FOR IMMEDIATE RELEASE
Magnan Projects presents its 2005 summer show, Liquid Bodies, introducing a new group of seven young women artists, giving audiences a taste of its upcoming fall season of exciting one-person exhibition projects. Liquid Bodies suggest both summer heat and flexible flow. The combination reads as elusive intimacies, mutable selves, and unapologetic play with materials.
Constance Brady quietly reclaims the body in harrowing ways. Her emotional portraits, painted and carved on embedded sheetrock, are incredibly physical and impossible to ignore, pulling our eyes out.
Vanessa Davis, of comic book fame, shares the many transformations of young women’s bodies, secretly confiding with each other over virtual dates, e-mail dreams, and cell phone fantasies.

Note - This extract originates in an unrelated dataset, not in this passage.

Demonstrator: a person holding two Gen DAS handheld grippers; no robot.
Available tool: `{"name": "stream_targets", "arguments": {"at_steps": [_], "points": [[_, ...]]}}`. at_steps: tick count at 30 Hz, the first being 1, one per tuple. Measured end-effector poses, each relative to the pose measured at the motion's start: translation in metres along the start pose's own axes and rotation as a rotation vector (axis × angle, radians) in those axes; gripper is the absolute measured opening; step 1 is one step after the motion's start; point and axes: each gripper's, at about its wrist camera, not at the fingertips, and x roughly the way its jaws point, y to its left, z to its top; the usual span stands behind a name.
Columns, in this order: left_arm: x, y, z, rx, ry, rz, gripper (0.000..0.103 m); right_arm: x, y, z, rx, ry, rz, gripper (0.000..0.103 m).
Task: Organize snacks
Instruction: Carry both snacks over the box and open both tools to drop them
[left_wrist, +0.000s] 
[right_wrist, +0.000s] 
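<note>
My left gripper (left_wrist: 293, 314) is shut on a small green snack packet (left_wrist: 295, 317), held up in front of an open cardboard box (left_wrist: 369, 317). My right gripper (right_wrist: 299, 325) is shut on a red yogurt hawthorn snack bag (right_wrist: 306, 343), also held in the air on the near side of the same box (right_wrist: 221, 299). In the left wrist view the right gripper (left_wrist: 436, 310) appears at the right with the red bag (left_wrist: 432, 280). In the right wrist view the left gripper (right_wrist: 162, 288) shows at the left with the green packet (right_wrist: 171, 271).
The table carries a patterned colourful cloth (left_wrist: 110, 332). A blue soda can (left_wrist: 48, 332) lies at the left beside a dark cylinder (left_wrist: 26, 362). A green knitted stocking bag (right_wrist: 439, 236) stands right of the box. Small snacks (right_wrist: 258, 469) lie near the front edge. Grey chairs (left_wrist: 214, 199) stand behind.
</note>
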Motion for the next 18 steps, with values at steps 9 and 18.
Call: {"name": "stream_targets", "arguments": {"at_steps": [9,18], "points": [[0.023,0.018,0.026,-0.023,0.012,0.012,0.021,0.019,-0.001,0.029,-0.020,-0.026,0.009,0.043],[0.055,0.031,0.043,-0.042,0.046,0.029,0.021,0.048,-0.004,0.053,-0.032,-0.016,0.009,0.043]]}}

Tammie Engelhart works beyond found objects, recycling the stuffing of things. Her window installation suggests a home that has exploded, as she salvages an unrecoverable domestic skin, with no pretension of future normality.
Melissa Messina hints at the relationship between women’s bodies and the medical establishment. Her jellies suggest sterile laboratory cultures individualized through innocent secretions. Her drawings look like harmless ice crystals, even though they were created with various medicines.
Daphane Park imagines other worlds to escape to and their many intriguing inhabitants, morphing and stretching their forms for the viewer.
Maya Onoda presents map-like shimmering drawings hanging as fragile tapestries, chartering childhood imagination, traditional Japanese domestic crafts and mother-daughter experiences, and her nomadic life as an artist.
Jessica Watson has an intelligent photographic eye, and though it purposefully stops short of sensually wallowing in the mud with her subject, it takes us there and makes us wonder about all skin and the purely tactile.
Liquid Bodies was guest-curated by Ernesto Pujol.